5 Responses to How Leonard Cohen's "The Other Blues Song" Got That Name

  1. Pingback: Fast Wednesday links « Travelling and the Australian Dream

  2. I was to the right and slightly forward of you at that concert. Obviously the song’s not done yet, not surprising as I understand his songs grow somewhat organically. The first part is solid, the beginning sneaks up on you on several levels, some more nuanced than others (someone behind me laughed hysterically for an prolonged length of time, apparently getting the first level), and you can see the expression of satisfaction Cohen gets when the crowd reacts to “danger to my health” reference. But it’s far from done, he hasn’t figured out all the meaning yet.

    You know Albert Noonan!?!! I wonder how he gets such high quality of sound.

  3. Allan. As I have read countless times by writers in many disciplines, “There is no such thing as a coincidence”. As I see it, LC invited you to the soundcheck, no one else, and gave YOU a pre-determined exclusive debut of this song. This was his way of showing his admiration for your extraordinary blog, outstanding commemorative tour and 75th birthday videos, and for you, the genius innovative auteur.

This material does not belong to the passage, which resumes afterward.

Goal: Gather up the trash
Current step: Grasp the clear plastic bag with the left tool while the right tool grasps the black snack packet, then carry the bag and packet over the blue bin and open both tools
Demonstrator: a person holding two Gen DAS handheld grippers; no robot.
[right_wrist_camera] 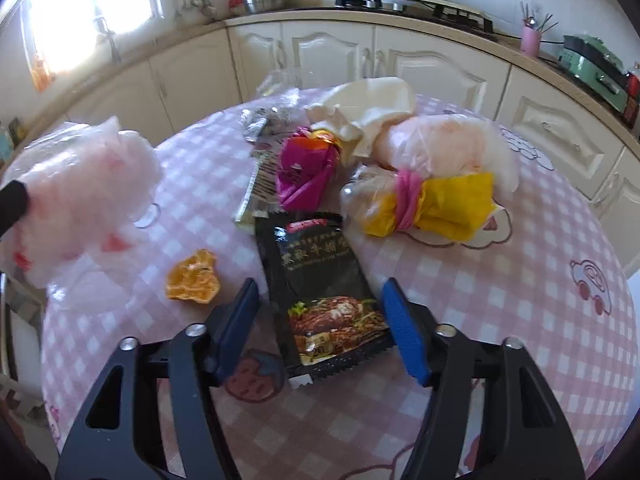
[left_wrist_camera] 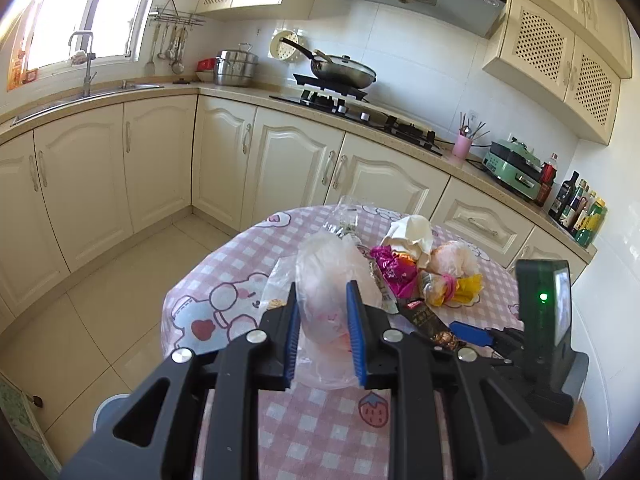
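Early stage. Left gripper clamped on a thin plastic bag, held above the table. Right gripper half open, straddling a black sachet lying flat, not pinched. Beyond the sachet: orange peel, pink wrapper, yellow wrapper, all uncollected.

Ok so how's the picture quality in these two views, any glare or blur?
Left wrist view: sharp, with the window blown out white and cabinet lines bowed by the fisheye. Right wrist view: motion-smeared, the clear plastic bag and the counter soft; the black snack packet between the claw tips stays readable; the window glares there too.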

  4. A $900 camera , huh. I want one (along with something called a “macro lens”), but I don’t think Santa will do it right now, … maybe for the intergalactic tour. Albert Noonan is my hero too.

    But for your edification, I did record Leonard skipping off stage in St. Louis, and have placed it in my URL for your amusement.

    For the technically curious, I also uploaded to my channel a short one of the Webb sisters singing the very end of “If it be your will” at St. Louis; if you want to see what a hundred dollar Canon Powershot A560 can do, look in my library. I’d have to say it’s okay just as a memento of the concert, but not for serious listening.